» Wednesday, September 8, 2004

Fox Hunting

Asked when an announcement would be made on fox hunting, the PMOS said he did not think that journalists would have much longer to wait. DEFRA would be answering a PQ on this issue a little later this afternoon. Asked which Minister was in the lead on this matter, the PMOS said that it was the responsibility of the Rural Affairs Minister, Alun Michael. That said, it was important for journalists to remember that the issue would be put to a free vote.

Asked to set out the Prime Minister’s personal view on fox hunting, the PMOS said that the Prime Minister had expressed his opinion in the past. It had not changed. Journalists were just as able to look it up as he was. Put to him that the policy had changed since the Prime Minister had expressed his view, the PMOS said that the Prime Minister’s view was on the record. They could go away and read it for themselves. Asked why the Prime Minister didn’t adopt the same position when answering questions about Iraq for example, the PMOS pointed out that the position on Iraq was constantly evolving. Nor was it a matter for a free vote in the House. Asked if it was fair to say that the Prime Minister did not support a ban on fox hunting in the light of the fact that he hadn’t voted for such a thing in the Commons, the PMOS repeated that the Prime Minister had expressed his personal view on the issue in the past. Equally, it was important to recognise that it was a matter for a free vote in the House. In answer to further questions, the PMOS said that our approach to this issue was the same as our approach to other matters requiring a free vote in the House. As we had made clear consistently, the Prime Minister believed that a free vote meant that individual MPs had a right to reach their own view and vote accordingly. Asked if the vote in the Commons next week would be a free vote, despite the fact that the Bill would be a Government Bill, the PMOS said that it would remain a free vote. He cautioned journalists against getting too ahead of themselves at this point. The PQ would be answered shortly, at which time these questions would be addressed. In the meantime, a little patience wouldn’t go amiss.

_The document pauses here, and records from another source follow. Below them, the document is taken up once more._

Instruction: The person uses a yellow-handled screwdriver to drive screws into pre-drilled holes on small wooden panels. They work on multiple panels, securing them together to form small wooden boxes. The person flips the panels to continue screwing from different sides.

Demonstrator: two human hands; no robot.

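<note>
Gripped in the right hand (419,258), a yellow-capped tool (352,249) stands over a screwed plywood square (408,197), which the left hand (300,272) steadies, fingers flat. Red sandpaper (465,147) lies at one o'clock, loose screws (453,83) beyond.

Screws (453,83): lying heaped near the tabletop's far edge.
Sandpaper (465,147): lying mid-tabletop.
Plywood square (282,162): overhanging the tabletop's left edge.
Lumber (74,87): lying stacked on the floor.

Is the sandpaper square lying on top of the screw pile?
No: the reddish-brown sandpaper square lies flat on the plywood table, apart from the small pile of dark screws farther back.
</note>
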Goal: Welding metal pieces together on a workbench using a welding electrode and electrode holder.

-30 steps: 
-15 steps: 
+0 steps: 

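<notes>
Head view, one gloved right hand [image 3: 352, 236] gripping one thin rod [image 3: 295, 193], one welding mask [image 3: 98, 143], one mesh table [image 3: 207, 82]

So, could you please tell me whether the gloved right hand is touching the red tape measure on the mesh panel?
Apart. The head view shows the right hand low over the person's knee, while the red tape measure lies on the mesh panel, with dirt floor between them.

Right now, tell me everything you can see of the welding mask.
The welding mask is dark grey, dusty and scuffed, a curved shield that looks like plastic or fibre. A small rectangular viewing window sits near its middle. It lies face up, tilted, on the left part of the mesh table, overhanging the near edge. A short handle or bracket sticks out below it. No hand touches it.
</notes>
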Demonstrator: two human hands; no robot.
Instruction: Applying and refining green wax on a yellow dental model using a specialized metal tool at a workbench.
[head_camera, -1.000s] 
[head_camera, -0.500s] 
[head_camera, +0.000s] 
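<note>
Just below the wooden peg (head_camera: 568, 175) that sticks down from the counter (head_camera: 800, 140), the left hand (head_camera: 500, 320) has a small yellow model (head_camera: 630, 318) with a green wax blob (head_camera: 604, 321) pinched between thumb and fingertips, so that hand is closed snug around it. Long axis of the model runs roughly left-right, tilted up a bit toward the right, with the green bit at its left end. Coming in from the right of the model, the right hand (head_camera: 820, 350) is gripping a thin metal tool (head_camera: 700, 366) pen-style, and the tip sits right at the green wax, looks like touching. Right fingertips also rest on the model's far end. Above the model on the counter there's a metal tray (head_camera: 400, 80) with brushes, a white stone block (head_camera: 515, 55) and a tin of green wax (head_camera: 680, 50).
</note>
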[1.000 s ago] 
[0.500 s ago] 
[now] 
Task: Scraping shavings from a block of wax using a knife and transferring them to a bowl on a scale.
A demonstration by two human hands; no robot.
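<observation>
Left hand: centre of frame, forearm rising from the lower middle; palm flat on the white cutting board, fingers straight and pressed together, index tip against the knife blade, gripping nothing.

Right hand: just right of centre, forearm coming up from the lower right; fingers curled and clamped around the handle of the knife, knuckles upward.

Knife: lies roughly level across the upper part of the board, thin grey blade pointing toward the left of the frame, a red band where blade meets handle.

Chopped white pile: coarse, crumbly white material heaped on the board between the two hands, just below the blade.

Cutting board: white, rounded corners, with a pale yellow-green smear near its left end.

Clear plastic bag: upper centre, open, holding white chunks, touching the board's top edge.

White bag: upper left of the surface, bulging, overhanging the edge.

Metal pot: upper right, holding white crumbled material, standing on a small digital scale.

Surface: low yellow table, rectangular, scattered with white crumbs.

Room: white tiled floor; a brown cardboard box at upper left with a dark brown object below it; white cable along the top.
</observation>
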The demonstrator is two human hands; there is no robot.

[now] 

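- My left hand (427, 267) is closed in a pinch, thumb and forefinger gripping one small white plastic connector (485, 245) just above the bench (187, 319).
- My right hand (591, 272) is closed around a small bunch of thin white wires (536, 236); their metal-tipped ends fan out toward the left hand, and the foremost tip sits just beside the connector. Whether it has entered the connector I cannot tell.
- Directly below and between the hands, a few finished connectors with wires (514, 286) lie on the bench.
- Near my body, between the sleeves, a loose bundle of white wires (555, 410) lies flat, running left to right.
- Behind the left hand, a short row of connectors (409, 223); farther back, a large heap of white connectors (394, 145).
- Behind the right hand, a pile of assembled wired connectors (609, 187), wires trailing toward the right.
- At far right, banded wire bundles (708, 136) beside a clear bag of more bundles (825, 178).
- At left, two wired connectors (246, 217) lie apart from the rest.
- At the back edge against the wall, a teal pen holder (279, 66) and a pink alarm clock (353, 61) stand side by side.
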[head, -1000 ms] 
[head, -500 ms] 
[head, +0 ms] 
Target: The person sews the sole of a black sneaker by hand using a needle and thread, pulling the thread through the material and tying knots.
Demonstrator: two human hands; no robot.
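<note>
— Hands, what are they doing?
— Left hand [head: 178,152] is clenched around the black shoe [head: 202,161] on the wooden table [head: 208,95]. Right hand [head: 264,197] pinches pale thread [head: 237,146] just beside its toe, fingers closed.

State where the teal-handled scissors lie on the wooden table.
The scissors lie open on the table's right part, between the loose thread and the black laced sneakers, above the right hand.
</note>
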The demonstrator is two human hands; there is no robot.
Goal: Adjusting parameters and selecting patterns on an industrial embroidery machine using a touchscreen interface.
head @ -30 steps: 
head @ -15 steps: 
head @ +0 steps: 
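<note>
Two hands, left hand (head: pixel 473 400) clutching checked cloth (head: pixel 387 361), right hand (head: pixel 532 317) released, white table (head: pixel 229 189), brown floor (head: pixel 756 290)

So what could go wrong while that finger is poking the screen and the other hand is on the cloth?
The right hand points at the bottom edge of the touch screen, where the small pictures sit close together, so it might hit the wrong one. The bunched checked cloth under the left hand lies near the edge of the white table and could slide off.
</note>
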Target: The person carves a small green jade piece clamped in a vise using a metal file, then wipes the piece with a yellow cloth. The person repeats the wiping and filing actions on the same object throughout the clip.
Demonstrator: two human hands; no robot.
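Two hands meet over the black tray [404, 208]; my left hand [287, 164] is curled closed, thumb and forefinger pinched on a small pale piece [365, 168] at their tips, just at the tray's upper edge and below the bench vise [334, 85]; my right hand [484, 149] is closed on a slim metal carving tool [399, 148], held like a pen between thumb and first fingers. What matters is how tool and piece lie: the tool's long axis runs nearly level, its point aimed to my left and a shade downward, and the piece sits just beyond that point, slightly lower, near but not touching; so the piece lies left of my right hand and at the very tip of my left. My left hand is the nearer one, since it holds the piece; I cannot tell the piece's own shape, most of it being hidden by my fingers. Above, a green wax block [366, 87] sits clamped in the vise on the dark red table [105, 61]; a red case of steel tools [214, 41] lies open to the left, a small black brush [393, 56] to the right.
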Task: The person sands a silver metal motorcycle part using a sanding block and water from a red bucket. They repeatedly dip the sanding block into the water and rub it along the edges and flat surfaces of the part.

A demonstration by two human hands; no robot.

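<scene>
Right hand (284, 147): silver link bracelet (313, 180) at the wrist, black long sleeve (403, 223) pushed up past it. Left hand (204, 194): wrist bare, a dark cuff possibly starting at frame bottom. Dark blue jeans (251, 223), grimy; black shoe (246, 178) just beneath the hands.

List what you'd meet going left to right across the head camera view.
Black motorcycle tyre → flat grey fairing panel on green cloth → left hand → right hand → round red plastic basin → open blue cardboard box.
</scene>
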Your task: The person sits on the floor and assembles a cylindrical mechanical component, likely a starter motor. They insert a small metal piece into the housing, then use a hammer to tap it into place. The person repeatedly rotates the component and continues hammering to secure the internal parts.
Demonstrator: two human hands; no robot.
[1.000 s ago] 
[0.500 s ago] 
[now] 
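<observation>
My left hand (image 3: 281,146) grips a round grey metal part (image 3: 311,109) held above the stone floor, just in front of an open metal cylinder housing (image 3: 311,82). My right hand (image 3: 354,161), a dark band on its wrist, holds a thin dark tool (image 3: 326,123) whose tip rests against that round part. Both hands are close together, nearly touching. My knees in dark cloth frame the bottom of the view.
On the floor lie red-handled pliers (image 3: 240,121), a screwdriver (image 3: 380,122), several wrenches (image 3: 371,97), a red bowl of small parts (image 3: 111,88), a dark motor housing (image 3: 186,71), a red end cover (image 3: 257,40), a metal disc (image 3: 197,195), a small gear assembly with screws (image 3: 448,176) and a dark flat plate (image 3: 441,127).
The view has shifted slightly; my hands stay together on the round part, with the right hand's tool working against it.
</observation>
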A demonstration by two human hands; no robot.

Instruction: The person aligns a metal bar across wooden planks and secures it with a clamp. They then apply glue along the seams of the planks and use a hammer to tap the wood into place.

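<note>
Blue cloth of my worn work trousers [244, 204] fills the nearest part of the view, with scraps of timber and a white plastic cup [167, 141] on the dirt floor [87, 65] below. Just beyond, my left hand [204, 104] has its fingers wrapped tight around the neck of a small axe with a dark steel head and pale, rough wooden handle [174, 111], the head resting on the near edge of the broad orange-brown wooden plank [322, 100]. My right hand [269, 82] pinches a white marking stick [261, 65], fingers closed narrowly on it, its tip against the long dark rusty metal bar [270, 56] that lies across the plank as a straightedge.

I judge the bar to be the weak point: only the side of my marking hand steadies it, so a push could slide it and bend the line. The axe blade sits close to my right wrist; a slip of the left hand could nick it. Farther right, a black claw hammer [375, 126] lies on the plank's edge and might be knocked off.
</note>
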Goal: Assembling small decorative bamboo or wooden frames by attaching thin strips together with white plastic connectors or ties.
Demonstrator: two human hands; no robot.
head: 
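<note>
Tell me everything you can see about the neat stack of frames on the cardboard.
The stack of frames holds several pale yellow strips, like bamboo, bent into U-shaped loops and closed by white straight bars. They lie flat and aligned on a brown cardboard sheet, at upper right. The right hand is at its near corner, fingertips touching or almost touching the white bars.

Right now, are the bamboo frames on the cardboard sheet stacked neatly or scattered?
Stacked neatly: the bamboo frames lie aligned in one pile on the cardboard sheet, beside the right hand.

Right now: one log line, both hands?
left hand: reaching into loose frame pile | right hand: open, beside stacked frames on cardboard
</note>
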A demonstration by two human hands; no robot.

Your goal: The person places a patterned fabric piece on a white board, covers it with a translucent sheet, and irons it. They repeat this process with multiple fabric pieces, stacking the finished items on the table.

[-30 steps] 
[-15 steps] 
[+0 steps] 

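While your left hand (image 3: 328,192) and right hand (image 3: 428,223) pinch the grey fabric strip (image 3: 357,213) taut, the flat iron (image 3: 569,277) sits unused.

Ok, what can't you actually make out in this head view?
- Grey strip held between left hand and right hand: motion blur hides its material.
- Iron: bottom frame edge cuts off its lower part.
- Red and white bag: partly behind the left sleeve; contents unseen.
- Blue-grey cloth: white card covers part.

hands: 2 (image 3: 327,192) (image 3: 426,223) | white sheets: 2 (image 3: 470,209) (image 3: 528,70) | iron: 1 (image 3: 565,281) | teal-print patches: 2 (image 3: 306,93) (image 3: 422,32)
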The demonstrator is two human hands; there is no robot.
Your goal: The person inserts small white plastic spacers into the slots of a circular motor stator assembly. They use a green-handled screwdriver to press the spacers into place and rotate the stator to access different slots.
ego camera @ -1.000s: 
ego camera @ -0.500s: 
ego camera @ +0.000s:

Briefing took place at 15:45 | Search for related news


  1. I would like to express my support for the Government’s stance on Fox Hunting. I also live in the countryside and suppose that many other people who live and work in the countryside do not support Fox Hunting. It is simply impossible for our voices to be heard over the arrogant baying of the hunt supporters.

    I am a keen supporter of organic farming and gardening and now feel ashamed that Prince Charles, an organic farmer, has championed such a backward and barbaric ‘sport’. (It is a sport).

    I have also been able to see that the royal family and especially the Queen as important to the British Constitution, helping to balance the power of Parliament, the Police and the Lords, but now after many years I can see them for what they really are – privileged and rich beyond belief, treated as special when they are not and holding land they do not deserve to keep.

    Comment by Erica Petterson — 19 Sep 2004 on 5:05 pm | Link
  2. I am appalled that those who are in favour of a ban on hunting with hounds/dogs choose the words arrogant, rich, priveliged etc. whilst commenting on the subject. An awful lot of the people who partake in the sports of hunting, coursing and ratting are ordinary working class people not "toffs in red coats".

    I strongly suggest those who have not read the hunting bill take the time to do so, as it has dire implications for many groups of people, who could find themselves commiting an illegal act in all innocence. For that reason alone the bill is unworkable.

    According to the bill any one with two or more dogs would be breaking the law if they let the dogs off a lead and the local wildlife happened to take flight!

    Take heed!
    Every time the chosen few in parliament decide you are doing something that they dont like they can ban it without so much as a thought.

    This ban has been voted through for all the wrong reasons, that liar Blair has thrown his dogs a bone so they will allow him his own way on other issues.

    A better trained pack of mutts there never was!

    Comment by Lincolnshire Farmer — 22 Sep 2004 on 9:20 am | Link
  3. Don’t forget that "the chosen few in parliament" are chosen by us, the people. Its called representative democracy.

    I agree that the isse of hunting has nothing to do with ‘toffs’ in the same way it has nothing to do with ‘the countryside’. The issue is whether the hunting and killing of an animal should be viewed as a sport in our society. I don’t think it should and the majority of people in this country share that point of view. Therefore it is right and democratic for the hunting bill to be passed.

    While I have no doubt that Tony Blair does think that passing the bill will be a vote winner, it should be remembered that it was a free vote and MPs were not following party lines.

    Comment by Uncarved Block — 22 Sep 2004 on 2:03 pm | Link
  4. personally, i think anyone who can justify tearing an animal apart with a pack of dogs, trained or otherwise, for any reason, is sick in the head – and anyone who says otherwise is welcome to come and meet me and explain personally, face to face, why it can be justified commercially or otherwise. i’d be very willing to point out the error of your views. get a grip, for christ’s sake; the fact that an industry has sprung up around this cruelty is just indicative of how far removed certain sections of society are removed from humanity – and if it takes an eye for an eye to point out the disparity in vierws, then bring it on!